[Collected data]
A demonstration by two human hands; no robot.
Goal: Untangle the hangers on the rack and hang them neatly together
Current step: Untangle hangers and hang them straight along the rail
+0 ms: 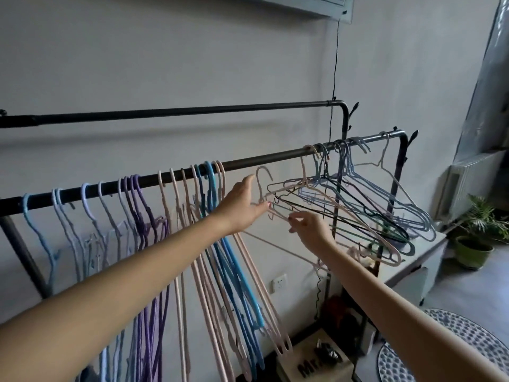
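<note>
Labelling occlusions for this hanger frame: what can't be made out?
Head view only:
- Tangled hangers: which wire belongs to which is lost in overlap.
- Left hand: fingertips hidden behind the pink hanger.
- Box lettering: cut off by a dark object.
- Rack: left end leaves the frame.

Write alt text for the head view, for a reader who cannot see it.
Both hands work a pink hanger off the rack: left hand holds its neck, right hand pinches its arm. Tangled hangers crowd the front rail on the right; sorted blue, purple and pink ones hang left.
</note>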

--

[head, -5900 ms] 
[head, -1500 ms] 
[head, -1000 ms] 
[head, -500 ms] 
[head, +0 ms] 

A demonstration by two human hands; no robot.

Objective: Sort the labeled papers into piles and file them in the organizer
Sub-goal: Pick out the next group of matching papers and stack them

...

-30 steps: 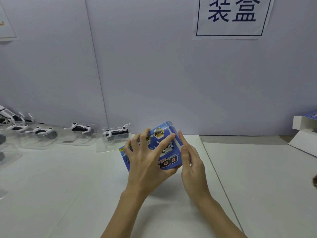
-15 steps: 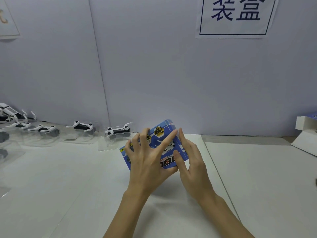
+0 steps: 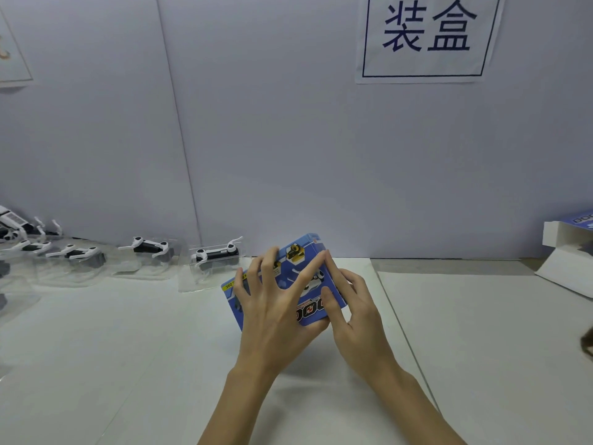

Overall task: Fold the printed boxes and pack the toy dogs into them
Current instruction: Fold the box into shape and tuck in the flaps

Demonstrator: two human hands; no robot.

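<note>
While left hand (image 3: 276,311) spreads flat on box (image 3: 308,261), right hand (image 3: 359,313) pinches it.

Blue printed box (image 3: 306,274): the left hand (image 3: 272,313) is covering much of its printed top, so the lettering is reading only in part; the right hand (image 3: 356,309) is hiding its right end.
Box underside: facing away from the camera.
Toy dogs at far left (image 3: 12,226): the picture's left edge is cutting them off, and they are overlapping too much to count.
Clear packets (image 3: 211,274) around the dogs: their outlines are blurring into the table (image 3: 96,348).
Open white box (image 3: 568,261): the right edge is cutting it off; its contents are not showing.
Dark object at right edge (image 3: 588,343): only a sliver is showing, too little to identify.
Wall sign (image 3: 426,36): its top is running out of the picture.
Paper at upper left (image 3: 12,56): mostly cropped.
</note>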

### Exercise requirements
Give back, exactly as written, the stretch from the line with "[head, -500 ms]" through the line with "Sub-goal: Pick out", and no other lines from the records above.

### Solved exercise
[head, -500 ms] 
[head, +0 ms] 

A demonstration by two human hands; no robot.

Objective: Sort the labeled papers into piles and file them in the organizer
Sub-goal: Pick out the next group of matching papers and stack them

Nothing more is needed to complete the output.